# TO DO
Write the data out again exactly, with every picture removed.

# EXERCISE DATA

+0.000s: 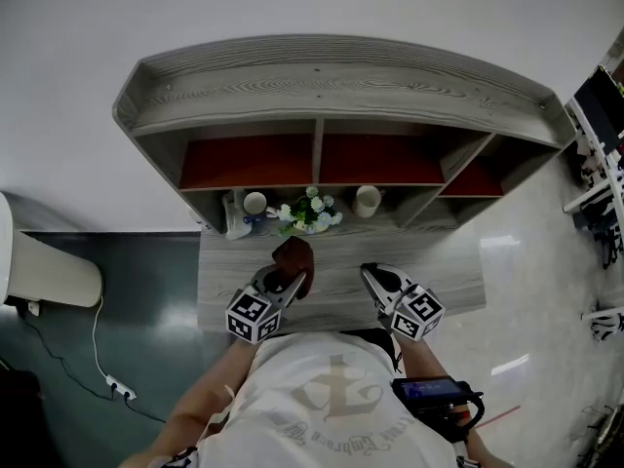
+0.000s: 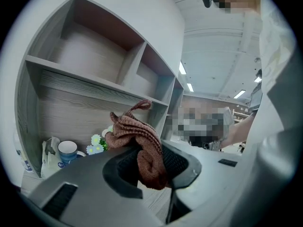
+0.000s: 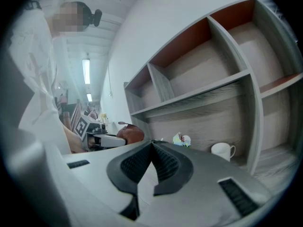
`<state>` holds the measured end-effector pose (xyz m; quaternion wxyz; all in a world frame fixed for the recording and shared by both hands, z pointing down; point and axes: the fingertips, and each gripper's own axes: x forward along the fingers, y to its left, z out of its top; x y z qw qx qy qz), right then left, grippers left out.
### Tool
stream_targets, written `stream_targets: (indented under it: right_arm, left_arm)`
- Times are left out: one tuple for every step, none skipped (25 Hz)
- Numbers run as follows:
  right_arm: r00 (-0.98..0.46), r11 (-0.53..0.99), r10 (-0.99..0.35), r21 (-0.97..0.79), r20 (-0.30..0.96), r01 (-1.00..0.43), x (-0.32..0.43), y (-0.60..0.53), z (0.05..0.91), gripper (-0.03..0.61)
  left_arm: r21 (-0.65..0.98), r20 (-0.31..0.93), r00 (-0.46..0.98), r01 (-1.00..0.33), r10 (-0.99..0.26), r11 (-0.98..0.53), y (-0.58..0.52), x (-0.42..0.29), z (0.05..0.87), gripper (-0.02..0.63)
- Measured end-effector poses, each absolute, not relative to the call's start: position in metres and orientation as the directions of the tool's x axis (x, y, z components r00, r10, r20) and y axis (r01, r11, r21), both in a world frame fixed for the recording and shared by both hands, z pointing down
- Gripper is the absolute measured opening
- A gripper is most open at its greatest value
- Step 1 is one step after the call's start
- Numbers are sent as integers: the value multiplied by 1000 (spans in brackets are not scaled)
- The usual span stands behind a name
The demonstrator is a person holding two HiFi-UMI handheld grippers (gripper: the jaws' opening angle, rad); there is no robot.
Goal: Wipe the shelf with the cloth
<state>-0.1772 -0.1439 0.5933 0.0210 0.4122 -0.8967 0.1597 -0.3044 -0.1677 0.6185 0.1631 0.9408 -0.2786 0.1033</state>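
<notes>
White-shirted torso (image 1: 331, 398) fills the bottom of the head view, forearms reaching out over a grey wood bench (image 1: 448, 286). Left gripper (image 1: 291, 283) is clamped on a brown cloth (image 1: 292, 255), which bunches up past its tips, just in front of a small flower bunch (image 1: 310, 213). Right gripper (image 1: 375, 279) is beside it over the bench, apart from the cloth. Behind them stands the shelf (image 1: 341, 76), curved top, red-backed compartments. Left mug (image 1: 255, 203) and right mug (image 1: 368, 201) sit either side of the flowers at the shelf's base, with a white packet (image 1: 232, 218) left of the left mug.

Left gripper view: jaws pinch the cloth mid-fold, one lump hanging below the pads and a loop sticking up above. Can't tell if the cloth touches the bench. Left mug, packet and flowers show behind, under the lowest shelf board.

Right gripper view: jaws closed tip to tip, nothing between them. Right mug stands at the right against the shelf back, flowers near centre. Left gripper with the cloth shows at the far left.
</notes>
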Motion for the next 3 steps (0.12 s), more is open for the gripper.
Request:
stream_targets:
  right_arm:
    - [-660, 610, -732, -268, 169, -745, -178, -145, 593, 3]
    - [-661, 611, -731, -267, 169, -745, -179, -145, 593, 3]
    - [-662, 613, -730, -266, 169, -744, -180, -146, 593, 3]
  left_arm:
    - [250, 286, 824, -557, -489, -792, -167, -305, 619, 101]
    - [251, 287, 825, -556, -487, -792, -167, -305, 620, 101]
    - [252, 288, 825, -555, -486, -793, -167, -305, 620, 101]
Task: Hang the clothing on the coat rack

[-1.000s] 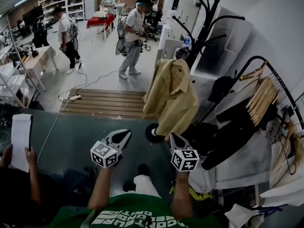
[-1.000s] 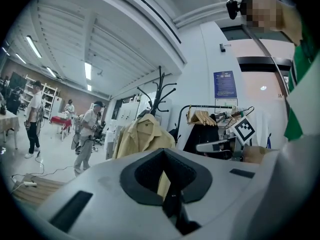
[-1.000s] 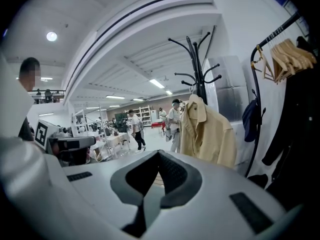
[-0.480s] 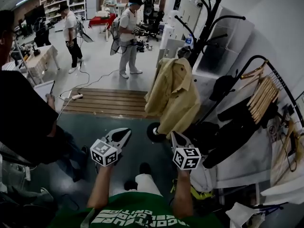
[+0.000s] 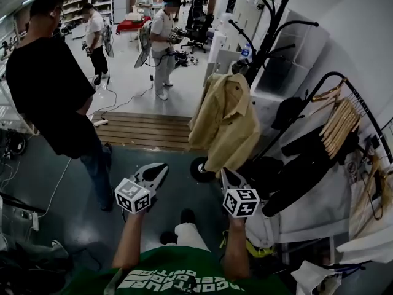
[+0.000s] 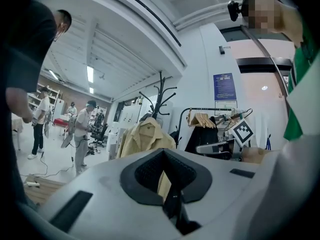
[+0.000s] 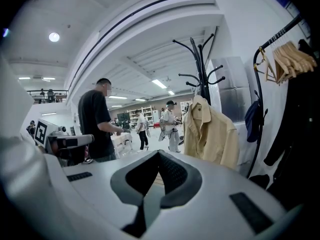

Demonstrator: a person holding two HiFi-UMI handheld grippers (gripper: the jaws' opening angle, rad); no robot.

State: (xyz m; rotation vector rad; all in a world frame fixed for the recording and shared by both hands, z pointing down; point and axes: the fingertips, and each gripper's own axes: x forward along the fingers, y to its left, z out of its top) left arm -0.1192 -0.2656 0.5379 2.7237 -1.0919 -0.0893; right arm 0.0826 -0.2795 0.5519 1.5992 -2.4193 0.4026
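floor (image 5: 178, 192) dark grey | wooden platform (image 5: 144, 131) beyond | jacket (image 5: 230, 125) on coat rack (image 5: 270, 29)

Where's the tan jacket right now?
Head view, right of centre: the tan jacket hangs on the black coat rack, just beyond the right gripper, left of the rail of wooden hangers.

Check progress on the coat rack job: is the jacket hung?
Done: the tan jacket hangs from the black coat rack, off the floor. In hand: nothing. The left gripper and right gripper both have jaws together and empty, held low in front of the jacket. Left: nothing visible for this garment, so the job looks finished.
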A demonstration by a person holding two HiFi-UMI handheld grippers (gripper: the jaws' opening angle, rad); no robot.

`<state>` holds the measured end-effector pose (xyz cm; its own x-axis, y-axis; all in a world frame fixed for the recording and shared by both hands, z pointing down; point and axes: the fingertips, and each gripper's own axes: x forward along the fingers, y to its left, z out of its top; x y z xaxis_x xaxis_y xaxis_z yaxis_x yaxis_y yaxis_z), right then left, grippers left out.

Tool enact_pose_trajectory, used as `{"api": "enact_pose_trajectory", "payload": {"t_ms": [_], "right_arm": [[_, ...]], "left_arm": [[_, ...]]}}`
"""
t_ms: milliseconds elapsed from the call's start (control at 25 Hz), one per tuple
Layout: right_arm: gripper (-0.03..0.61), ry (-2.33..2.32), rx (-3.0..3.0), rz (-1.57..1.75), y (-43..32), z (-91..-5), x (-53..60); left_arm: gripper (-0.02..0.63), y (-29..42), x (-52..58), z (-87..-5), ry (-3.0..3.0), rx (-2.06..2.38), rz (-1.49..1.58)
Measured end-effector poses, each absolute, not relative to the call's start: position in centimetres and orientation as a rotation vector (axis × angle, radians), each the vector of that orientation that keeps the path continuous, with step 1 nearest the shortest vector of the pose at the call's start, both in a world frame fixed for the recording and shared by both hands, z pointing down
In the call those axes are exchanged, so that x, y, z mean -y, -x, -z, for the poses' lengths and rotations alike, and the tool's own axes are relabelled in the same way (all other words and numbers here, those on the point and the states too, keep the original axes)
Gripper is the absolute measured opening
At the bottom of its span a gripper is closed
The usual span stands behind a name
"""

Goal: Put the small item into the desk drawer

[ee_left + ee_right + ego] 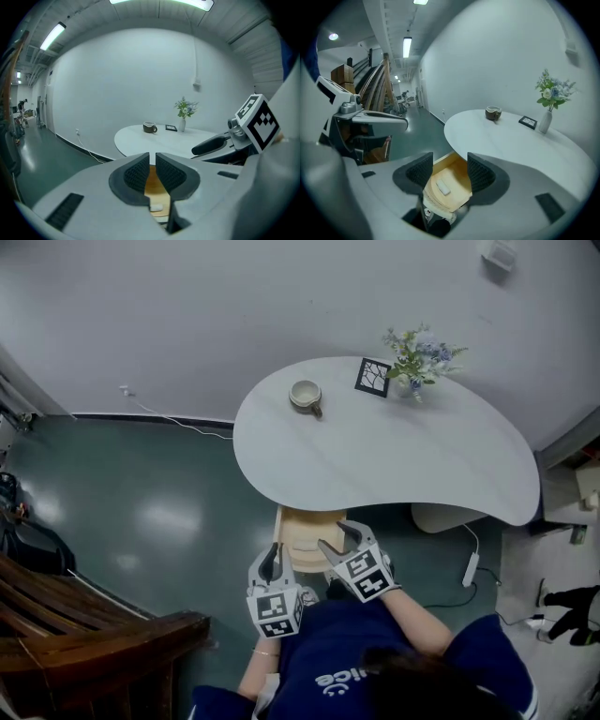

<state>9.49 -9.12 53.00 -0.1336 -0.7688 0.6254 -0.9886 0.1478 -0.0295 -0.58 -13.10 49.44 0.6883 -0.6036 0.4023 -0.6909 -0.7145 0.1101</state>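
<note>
Already inside drawer (pixel 305 526), small item (pixel 443 188), below right hand-held gripper (pixel 449 166) gaping empty, left hand-held gripper (pixel 152 159) nearly closed.

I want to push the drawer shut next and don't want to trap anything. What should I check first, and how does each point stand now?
1. Small white item lies inside the drawer: ok.
2. Item clear of the drawer's walls: ok, it lies mid-floor.
3. Right gripper empty: ok, jaws apart, nothing between them.
4. Left gripper empty: ok, jaws nearly together, nothing between them.
5. Drawer shut: not ok, it stands pulled out from under the table.
6. Way clear in front of the drawer: cannot tell.
</note>
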Motion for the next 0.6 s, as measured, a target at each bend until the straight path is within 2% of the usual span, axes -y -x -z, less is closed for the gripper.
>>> {"api": "enact_pose_trajectory", "payload": {"t_ms": [600], "right_arm": [[0.218,-2.02,1.9,-0.476,-14.2,-48.1,6.1]], "left_arm": [[0.043,-2.0,12.3,-47.1,-2.745,0.963,-0.421]]}}
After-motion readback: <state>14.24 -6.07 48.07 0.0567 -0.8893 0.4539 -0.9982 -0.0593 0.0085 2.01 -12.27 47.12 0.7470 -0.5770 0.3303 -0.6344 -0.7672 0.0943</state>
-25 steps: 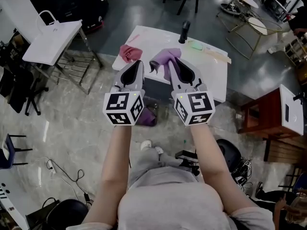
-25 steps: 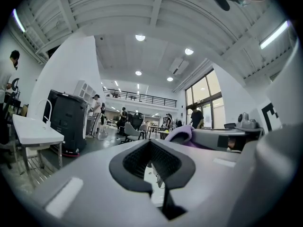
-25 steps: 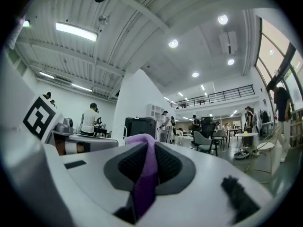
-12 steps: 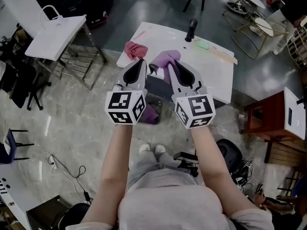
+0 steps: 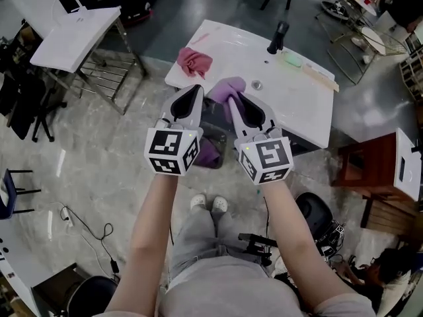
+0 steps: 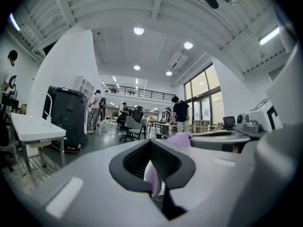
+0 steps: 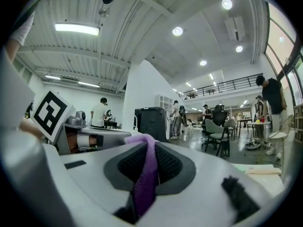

# RESPONSE FOR THIS EXERCISE
+0.000s: 
+0.000s: 
+0.000s: 
`<state>` holds the measured end-effector pose (xyz m; quaternion wxyz; all in a world frame fixed for the recording and shared by both hands, z pointing down; point and axes: the fingertips, and each gripper's own axes: x forward along the fingers, y to its left, z out of its top; x y z qw qx qy qz), right then left, grippers left out.
### Tool
stream_targets, written `stream_targets: (indented under it: right_arm, left_arm)`
- Times are left out: one tuple for every step, none skipped (25 Hz)
- Numbers run as follows:
  right_arm: r00 (-0.98..0.46), r11 (-0.53..0.99), r10 (-0.99..0.35), r21 (-0.97..0.79), r20 (-0.30..0.96), r01 (-1.00..0.43), x (-0.32..0.43), y (-0.60..0.53), z (0.05..0.91), gripper (-0.03..0.61)
  left_arm: r21 (-0.65..0.98), r20 (-0.31..0.93), r00 (-0.46..0.98), r01 (-1.00..0.33), r10 (-0.99..0.26), r11 (-0.98..0.53), y (-0.58..0.52), x (-0.42..0.29), z (0.05..0.87), gripper (-0.02..0.63)
- Measured end-effector poses, each absolute, not relative to the call's start: position in metres and orientation as the directions of the tool's x axis (x, y, z components r00, r10, r20) and y axis (r01, r11, r21), both in a world frame fixed for the recording and shared by both hands, z pointing down
- Gripper is the absolute measured opening
- A gripper is most open at its greatest value
- Step 1 is one step after the call's start
- Numbers are sent as integers: the value multiplied by 1000 (spans in brackets are not scaled)
- The usual span stands behind a name
The demonstrator is a person holding two HiFi-UMI handheld grippers (gripper: the jaws' opening angle, rad); there is no robot.
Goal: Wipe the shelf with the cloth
<state>-0.1772 -0.1439 0.5933 0.0210 0.4122 -0.8967 0.1597 -0.3044 -0.1677 0.6185 0.1631 0.9408 -0.2786 0.1033</state>
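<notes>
White-shirted torso (image 1: 331, 398) fills the bottom of the head view, forearms reaching out over a grey wood bench (image 1: 448, 286). Left gripper (image 1: 291, 283) is clamped on a brown cloth (image 1: 292, 255), which bunches up past its tips, just in front of a small flower bunch (image 1: 310, 213). Right gripper (image 1: 375, 279) is beside it over the bench, apart from the cloth. Behind them stands the shelf (image 1: 341, 76), curved top, red-backed compartments. Left mug (image 1: 255, 203) and right mug (image 1: 368, 201) sit either side of the flowers at the shelf's base, with a white packet (image 1: 232, 218) left of the left mug.

Left gripper view: jaws pinch the cloth mid-fold, one lump hanging below the pads and a loop sticking up above. Can't tell if the cloth touches the bench. Left mug, packet and flowers show behind, under the lowest shelf board.

Right gripper view: jaws closed tip to tip, nothing between them. Right mug stands at the right against the shelf back, flowers near centre. Left gripper with the cloth shows at the far left.
</notes>
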Motion for the next 3 steps (0.12 s), more is open for the gripper.
Request:
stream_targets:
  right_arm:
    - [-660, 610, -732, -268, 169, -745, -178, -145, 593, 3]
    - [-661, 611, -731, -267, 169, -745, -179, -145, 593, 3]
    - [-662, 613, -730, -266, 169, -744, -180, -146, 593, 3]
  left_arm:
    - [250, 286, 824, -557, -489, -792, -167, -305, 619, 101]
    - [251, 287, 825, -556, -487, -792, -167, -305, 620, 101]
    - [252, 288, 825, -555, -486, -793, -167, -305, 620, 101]
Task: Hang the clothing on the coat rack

[-1.000s] 
[-1.000s] 
[-1.000s] 
[-0.480s] 
[+0.000s] 
[+0.000s] 
[+0.000s] 

Demonstrator: a person holding two HiFi-UMI handheld grippers (gripper: the jaws' opening angle, rad); no robot.

State: (xyz m; rotation vector rad; all in a world frame fixed for the recording and shared by both hands, z pointing down; point and axes: the fingertips, and each gripper's own axes: x forward along the fingers, y to its left, z out of its top) left arm -0.1192 -0.2656 0.5379 2.7237 -1.0919 -0.0893; right arm 0.0826 -0.2795 0.5519 1.5992 -2.4193 0.4026
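floor (image 5: 178, 192) dark grey | wooden platform (image 5: 144, 131) beyond | jacket (image 5: 230, 125) on coat rack (image 5: 270, 29)

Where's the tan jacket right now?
Head view, right of centre: the tan jacket hangs on the black coat rack, just beyond the right gripper, left of the rail of wooden hangers.

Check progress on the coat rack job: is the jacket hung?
Done: the tan jacket hangs from the black coat rack, off the floor. In hand: nothing. The left gripper and right gripper both have jaws together and empty, held low in front of the jacket. Left: nothing visible for this garment, so the job looks finished.
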A demonstration by a person holding two HiFi-UMI handheld grippers (gripper: the jaws' opening angle, rad); no robot.

`<state>` holds the measured end-effector pose (xyz cm; its own x-axis, y-axis; all in a world frame fixed for the recording and shared by both hands, z pointing down; point and axes: the fingertips, and each gripper's own axes: x forward along the fingers, y to its left, z out of its top; x y z xaxis_x xaxis_y xaxis_z yaxis_x yaxis_y yaxis_z), right then left, grippers left out.

Tool enact_pose_trajectory, used as `{"api": "enact_pose_trajectory", "payload": {"t_ms": [_], "right_arm": [[_, ...]], "left_arm": [[_, ...]]}}`
"""
t_ms: milliseconds elapsed from the call's start (control at 25 Hz), one per tuple
Layout: right_arm: gripper (-0.03..0.61), ry (-2.33..2.32), rx (-3.0..3.0), rz (-1.57..1.75), y (-43..32), z (-91..-5), x (-53..60); left_arm: gripper (-0.02..0.63), y (-29..42), x (-52..58), z (-87..-5), ry (-3.0..3.0), rx (-2.06..2.38), rz (-1.49..1.58)
Measured end-effector poses, each absolute, not relative to the call's start: position in centimetres and orientation as a rotation vector (axis × angle, radians), each the vector of that orientation that keeps the path continuous, with step 1 nearest the shortest vector of the pose at the call's start, both in a world frame fixed for the recording and shared by both hands, z pointing down
In the call those axes are exchanged, so that x, y, z mean -y, -x, -z, for the poses' lengths and rotations alike, and the tool's own axes are relabelled in the same way (all other words and numbers here, those on the point and the states too, keep the original axes)
Gripper is the absolute measured opening
At the bottom of its span a gripper is closed
The usual span stands behind a name
"""

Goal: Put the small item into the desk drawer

[ee_left + ee_right + ego] 

<state>9.49 -9.12 53.00 -0.1336 -0.7688 0.6254 -0.9886 0.1478 -0.0295 -0.58 -13.10 49.44 0.6883 -0.6036 0.4023 -0.6909 -0.7145 0.1101</state>
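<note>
Already inside drawer (pixel 305 526), small item (pixel 443 188), below right hand-held gripper (pixel 449 166) gaping empty, left hand-held gripper (pixel 152 159) nearly closed.

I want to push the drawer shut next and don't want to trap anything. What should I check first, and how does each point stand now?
1. Small white item lies inside the drawer: ok.
2. Item clear of the drawer's walls: ok, it lies mid-floor.
3. Right gripper empty: ok, jaws apart, nothing between them.
4. Left gripper empty: ok, jaws nearly together, nothing between them.
5. Drawer shut: not ok, it stands pulled out from under the table.
6. Way clear in front of the drawer: cannot tell.
</note>
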Motion for the next 0.6 s, as measured, a target at each bend until the straight path is within 2% of the usual span, axes -y -x -z, less is closed for the gripper.
>>> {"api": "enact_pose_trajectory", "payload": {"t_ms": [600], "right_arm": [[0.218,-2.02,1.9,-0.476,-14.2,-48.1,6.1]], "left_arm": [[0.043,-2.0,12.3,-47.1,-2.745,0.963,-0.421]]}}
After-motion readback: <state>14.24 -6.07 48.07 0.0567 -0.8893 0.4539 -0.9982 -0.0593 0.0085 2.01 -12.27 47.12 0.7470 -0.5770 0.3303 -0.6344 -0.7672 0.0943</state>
-25 steps: 
-25 steps: 
-25 steps: 
-12 steps: 
+0 steps: 
+0 steps: 
+0 steps: 

The full answer has been given.